Task directions =>
Will you output all of the data below exactly, omitting the images?

Data below =>
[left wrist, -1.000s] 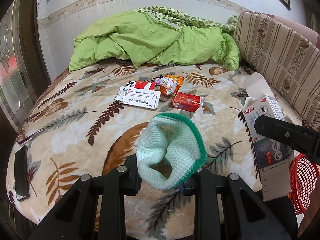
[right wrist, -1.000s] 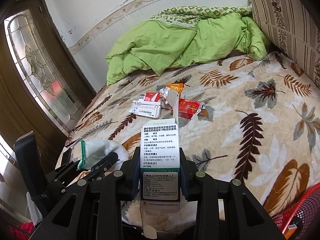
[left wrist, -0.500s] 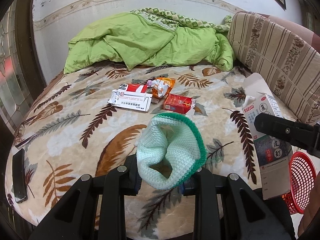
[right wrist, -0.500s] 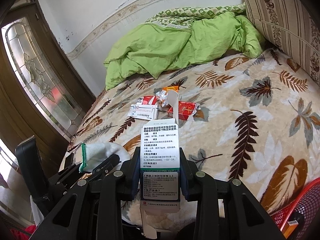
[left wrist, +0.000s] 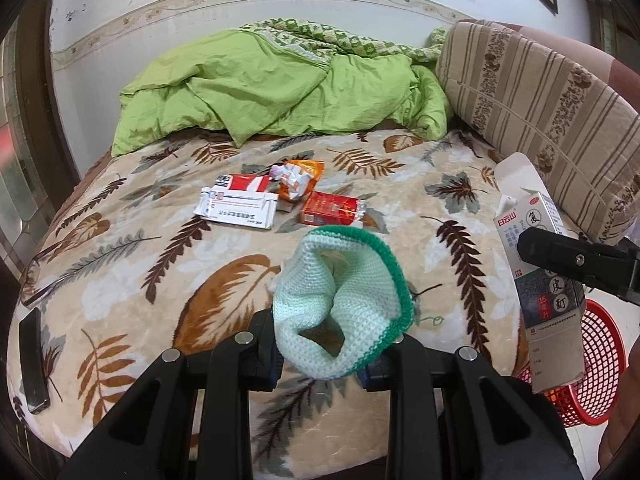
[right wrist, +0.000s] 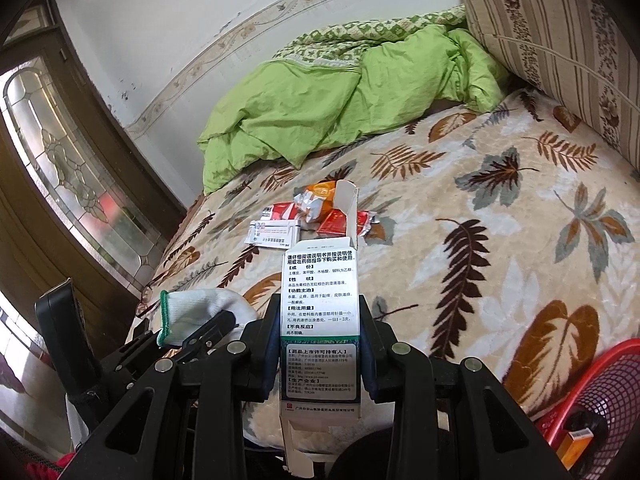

Task output =>
[left wrist, -1.000s] 
[right wrist, -1.000s] 
[left wrist, -0.500s] 
[right wrist, -0.500s] 
[left wrist, +0.000s] 
[right wrist, +0.000s] 

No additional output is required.